Big, dumb, fast and loud, Pacific Rim Uprising is everything you might expect from a sequel that feels like it was willed into existence by corporate executives desperate to make a profit with someone else’s money.
No one on the face of the Earth needed this film and there is no external evidence that anyone who worked on the film had a burning creative desire to make it, either. Still, those of us who work in widget factories probably don’t have a burning desire to make widgets, either, but if we’re conscientious about it, we can probably make a pretty darn good approximation of a widget, one that will please our bosses, lure potential buyers to purchase one before they realize they don’t really need another widget, and possibly turn a profit and enable us to keep our job making widgets.
And so we have Pacific Rim Uprising, a sequel to Guillermo del Toro’s Pacific Rim, which pitted giant robots versus giant monsters in a desperate attempt to stave off a worldwide apocalypse. At its heart, del Toro’s movie recreated Japanese monster movies of the 1950s and 60s in a somewhat fresh and somewhat twisted manner, which made it very enjoyable to watch.
Director Steven S. DeKnight, working from a screenplay credited to himself, Emily Carmichael, Kira Snyder and T.S. Nowlin, is a seasoned veteran of the genre wars. After starting with MTV’s zippy Undressed series, he gained experience writing for Buffy the Vampire Slayer, Angel and Smallville, moved on to a couple of Spartacus spin-off series before developing Daredevil as a series for Marvel and Netflix.
Although Pacific Rim Uprising is his feature directorial debut, he has helmed several of his episodic shows over the years and clearly knows what is expected. Thus, the new film is as creatively satisfying as any of the sequels to Gojira (1954), which is to say, not very.
But fun? Yes, Pacific Rim Uprising is a lot of fun to watch. Watching an early battle sequence convinced me that: (a) they spent far too much money on the visual effects; and (b) I’m glad they spent all that money on visual effects. The film’s very reason for existence is tied up in those effects and the spectacle of giant robots fighting giant robots (and also giant monsters, eventually) and destroying giant cities.
Japan gets the brunt of the destruction, and a quick conclusion could be fairly drawn that all Japanese people (and buildings) are expendable in this film. Of course, all Japanese people were also expendable in Gojira and its many sequels and spin-offs, but that feels OK because in those cases, it was almost entirely Japanese filmmakers who were destroying their own (fake) country and fellow citizens.

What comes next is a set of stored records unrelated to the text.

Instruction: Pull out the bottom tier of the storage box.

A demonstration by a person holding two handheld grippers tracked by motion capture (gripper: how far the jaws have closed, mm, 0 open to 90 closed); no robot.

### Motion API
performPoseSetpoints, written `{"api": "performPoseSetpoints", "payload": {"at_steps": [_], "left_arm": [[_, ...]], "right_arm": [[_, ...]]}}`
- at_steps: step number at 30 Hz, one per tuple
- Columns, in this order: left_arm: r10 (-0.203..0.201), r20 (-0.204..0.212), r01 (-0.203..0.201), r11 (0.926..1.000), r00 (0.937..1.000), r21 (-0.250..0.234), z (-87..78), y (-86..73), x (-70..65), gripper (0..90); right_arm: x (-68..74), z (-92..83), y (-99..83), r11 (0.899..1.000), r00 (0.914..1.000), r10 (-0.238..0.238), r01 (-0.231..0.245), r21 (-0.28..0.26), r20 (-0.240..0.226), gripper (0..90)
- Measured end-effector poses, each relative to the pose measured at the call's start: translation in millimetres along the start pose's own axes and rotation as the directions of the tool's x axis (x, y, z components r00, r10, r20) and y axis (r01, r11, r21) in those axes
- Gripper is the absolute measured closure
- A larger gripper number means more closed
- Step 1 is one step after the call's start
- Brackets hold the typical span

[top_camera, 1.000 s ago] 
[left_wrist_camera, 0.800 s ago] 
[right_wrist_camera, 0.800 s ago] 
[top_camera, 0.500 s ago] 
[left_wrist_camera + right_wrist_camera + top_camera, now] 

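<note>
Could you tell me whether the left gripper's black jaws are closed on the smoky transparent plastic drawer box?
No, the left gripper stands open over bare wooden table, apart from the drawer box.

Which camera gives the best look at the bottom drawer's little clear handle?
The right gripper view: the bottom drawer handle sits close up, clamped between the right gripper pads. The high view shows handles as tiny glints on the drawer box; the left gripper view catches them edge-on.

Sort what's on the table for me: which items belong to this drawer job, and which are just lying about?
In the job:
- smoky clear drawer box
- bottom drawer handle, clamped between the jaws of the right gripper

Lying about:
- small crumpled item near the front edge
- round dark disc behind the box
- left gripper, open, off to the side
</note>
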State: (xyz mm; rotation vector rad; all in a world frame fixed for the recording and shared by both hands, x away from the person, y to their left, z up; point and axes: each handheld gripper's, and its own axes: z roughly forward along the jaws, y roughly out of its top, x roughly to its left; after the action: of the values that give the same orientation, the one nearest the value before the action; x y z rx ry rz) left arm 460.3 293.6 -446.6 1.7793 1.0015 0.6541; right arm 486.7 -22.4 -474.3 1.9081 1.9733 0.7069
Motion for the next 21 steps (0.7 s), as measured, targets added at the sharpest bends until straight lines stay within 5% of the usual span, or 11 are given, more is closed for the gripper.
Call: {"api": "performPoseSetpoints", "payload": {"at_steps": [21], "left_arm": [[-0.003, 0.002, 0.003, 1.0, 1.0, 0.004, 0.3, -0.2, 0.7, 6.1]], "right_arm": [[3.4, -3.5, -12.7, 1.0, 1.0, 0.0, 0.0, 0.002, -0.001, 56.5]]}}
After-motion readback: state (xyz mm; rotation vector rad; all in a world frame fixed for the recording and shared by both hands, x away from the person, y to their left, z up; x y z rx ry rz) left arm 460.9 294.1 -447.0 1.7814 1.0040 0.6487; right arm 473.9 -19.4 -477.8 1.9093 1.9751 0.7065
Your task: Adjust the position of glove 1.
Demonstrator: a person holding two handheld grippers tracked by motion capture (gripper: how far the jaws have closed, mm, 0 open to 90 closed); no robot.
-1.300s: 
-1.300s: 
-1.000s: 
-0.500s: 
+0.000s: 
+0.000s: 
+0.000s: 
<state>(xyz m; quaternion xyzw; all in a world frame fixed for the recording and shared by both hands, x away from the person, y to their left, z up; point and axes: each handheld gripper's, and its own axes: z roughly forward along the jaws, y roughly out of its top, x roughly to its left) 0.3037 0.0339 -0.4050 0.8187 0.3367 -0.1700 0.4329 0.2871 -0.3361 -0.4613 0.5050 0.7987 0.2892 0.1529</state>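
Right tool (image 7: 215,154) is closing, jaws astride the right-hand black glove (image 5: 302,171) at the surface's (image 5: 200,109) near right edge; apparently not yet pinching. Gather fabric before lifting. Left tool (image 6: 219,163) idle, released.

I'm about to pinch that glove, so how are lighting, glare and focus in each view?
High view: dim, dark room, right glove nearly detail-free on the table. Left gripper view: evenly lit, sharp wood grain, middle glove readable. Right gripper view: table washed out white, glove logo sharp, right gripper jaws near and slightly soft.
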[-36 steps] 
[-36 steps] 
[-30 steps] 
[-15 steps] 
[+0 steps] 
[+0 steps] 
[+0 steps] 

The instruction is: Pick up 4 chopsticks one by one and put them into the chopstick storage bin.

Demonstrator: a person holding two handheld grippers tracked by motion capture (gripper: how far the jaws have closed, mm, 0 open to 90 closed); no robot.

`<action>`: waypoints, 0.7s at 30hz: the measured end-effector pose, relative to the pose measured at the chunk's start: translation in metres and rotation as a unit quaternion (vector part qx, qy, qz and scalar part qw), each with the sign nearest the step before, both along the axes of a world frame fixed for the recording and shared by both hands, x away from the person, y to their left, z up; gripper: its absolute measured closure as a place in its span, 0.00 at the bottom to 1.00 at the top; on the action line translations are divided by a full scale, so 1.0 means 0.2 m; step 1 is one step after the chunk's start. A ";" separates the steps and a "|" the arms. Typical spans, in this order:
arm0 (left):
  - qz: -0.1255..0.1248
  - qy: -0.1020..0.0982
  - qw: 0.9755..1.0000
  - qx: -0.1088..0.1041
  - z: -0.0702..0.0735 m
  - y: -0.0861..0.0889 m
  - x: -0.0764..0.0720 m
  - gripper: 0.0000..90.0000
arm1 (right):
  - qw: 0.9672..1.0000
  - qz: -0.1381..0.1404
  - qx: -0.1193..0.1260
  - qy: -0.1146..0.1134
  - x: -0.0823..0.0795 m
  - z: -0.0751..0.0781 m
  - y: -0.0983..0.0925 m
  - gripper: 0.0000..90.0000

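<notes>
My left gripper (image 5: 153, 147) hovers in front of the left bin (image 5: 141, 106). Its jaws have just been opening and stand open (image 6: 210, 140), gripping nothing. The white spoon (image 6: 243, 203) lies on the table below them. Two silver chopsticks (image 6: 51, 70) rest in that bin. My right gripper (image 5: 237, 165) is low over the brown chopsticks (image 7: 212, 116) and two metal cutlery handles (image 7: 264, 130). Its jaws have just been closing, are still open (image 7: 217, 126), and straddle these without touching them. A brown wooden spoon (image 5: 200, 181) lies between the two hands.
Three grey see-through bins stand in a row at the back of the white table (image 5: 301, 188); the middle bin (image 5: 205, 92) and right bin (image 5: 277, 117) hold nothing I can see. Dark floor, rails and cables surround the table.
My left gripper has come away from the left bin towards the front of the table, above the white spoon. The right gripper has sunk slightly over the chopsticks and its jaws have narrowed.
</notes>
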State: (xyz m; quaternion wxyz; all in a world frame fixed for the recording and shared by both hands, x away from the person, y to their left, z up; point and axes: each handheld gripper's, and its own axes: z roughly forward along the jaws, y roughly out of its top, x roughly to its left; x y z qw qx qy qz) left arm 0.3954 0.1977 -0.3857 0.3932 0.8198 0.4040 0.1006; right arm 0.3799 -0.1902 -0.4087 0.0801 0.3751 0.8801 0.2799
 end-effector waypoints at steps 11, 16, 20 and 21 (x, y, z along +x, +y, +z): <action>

So it’s difficult to throw off entirely the vanquishing of Japan — or, at least, one giant city there — but, really, let’s be honest: some city must be fictionally destroyed in order to satisfy the demands of the genre, and we (barely) see anyone suffering. Oh, when one character is killed, another character is visibly moved for a few minutes, but then it’s onward and upward with the action.
On a more visceral, much more juvenile level, I was entirely satisfied by Pacific Rim Uprising. John Boyega plays a version of himself that is upbeat and full of self-deprecating wit, Scott Eastwood plays a version of himself that is made of solid wood, young Cailee Spaeny plays a short young woman who is full of vim and vigor, Charlie Day is as annoying as always (which I think is intentional) and Tian Jing gets to show leadership skills and a welcome edge of determined evil.
Pacific Rim Uprising is even more satisfying if you go to a matinee screening and pay less money, as I did at the Alamo Drafthouse in Richardson this morning. If you go, make sure it’s to a theater that will play the film as loudly as possible.
The film is now playing in many theaters throughout Dallas and Fort Worth.